Exercise brief – In this exercise, write out the data word for word and leave every image out.

Data shown –
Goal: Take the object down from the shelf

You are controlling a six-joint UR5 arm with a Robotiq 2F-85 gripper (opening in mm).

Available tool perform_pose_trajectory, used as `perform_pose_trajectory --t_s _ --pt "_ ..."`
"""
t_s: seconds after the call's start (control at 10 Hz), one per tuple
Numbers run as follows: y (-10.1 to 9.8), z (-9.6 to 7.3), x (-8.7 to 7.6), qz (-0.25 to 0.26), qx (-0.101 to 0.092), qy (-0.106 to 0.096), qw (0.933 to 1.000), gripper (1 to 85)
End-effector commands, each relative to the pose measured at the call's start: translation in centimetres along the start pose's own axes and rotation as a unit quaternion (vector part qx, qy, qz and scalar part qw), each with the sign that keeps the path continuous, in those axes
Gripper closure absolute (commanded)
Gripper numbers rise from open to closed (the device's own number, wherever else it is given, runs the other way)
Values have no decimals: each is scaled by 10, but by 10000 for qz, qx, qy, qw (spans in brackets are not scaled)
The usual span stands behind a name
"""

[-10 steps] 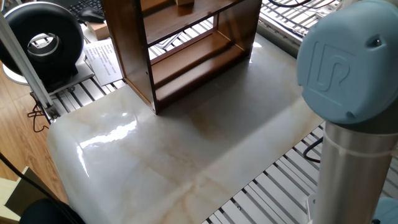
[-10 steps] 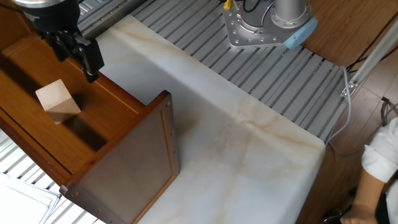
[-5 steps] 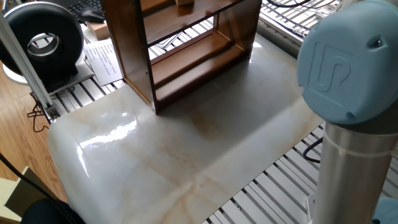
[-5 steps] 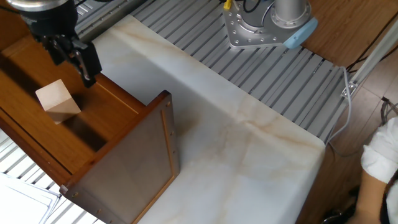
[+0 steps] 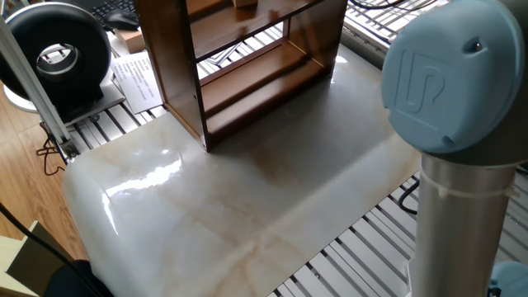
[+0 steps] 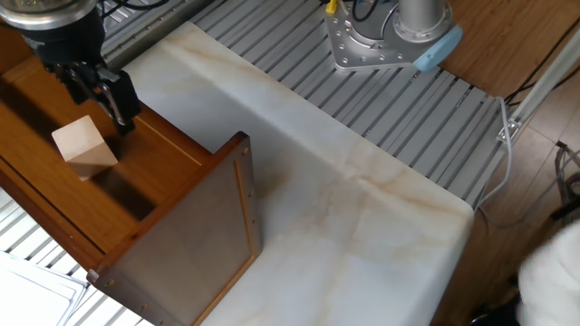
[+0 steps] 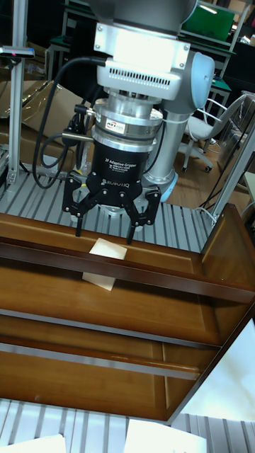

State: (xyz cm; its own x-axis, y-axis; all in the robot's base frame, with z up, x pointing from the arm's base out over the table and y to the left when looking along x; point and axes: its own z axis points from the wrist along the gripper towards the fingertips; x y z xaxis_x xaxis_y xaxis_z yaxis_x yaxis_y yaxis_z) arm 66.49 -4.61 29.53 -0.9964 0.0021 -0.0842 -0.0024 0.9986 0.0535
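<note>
End effector [image 7: 103, 232] hanging spread just above block [image 7: 104, 262], empty. Block sitting on upper board of shelf [image 7: 219, 262]. Should be centering fingers either side, dropping straight, minding front rail, squeezing flat faces before lifting out.

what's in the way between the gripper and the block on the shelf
Nothing visible. The open gripper hangs just above the block, which sits alone on the shelf board. In the tall fixed view the front rail crosses the block's middle, but that is in front of it, not between it and the fingers.
</note>
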Motion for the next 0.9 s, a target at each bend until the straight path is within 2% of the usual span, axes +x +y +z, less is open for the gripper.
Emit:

Reply –
Goal: Take the object down from the shelf

You are controlling a six-joint UR5 arm with a Robotiq 2F-85 gripper (opening in mm).

Available tool perform_pose_trajectory, used as `perform_pose_trajectory --t_s _ --pt "_ ..."`
"""
t_s: seconds after the call's start (control at 10 Hz), one per tuple
Numbers run as follows: y (-10.1 to 9.8), z (-9.6 to 7.3), x (-8.7 to 7.6), qz (-0.25 to 0.26), qx (-0.101 to 0.092), qy (-0.106 to 0.096), qw (0.933 to 1.000), gripper (1 to 85)
End-effector commands, each relative to the pose measured at the call's start: translation in centimetres along the start pose's own axes and rotation as a unit quaternion (vector part qx, qy, qz and scalar part qw), each with the sign that keeps the path continuous, in those axes
Gripper closure absolute (commanded)
Gripper numbers rise from open to closed (the device's own number, wherever else it is given, runs the other way)
Values have no decimals: each is scaled by 10, but by 10000 for qz, qx, qy, qw (spans in brackets are not scaled)
The usual span stands behind a name
"""

[-10 steps] 
[-10 steps] 
[-5 steps] 
[-5 steps] 
[+0 steps] 
[+0 steps] 
[+0 steps] 

State: (xyz cm; its own x-axis, y-axis; all in the robot's base frame, with z up, x pointing from the arm's base out over the table and y to the left when looking along x; point and axes: its own z axis points from the wrist along the gripper towards the fingertips; x y z xaxis_x xaxis_y xaxis_z yaxis_x yaxis_y yaxis_z) arm 66.49 -4.61 29.53 -0.9964 0.0021 -0.0842 -0.0024 0.9986 0.0535
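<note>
End effector [image 7: 103, 232] hanging spread just above block [image 7: 104, 262], empty. Block sitting on upper board of shelf [image 7: 219, 262]. Should be centering fingers either side, dropping straight, minding front rail, squeezing flat faces before lifting out.

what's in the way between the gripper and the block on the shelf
Nothing visible. The open gripper hangs just above the block, which sits alone on the shelf board. In the tall fixed view the front rail crosses the block's middle, but that is in front of it, not between it and the fingers.
</note>
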Motion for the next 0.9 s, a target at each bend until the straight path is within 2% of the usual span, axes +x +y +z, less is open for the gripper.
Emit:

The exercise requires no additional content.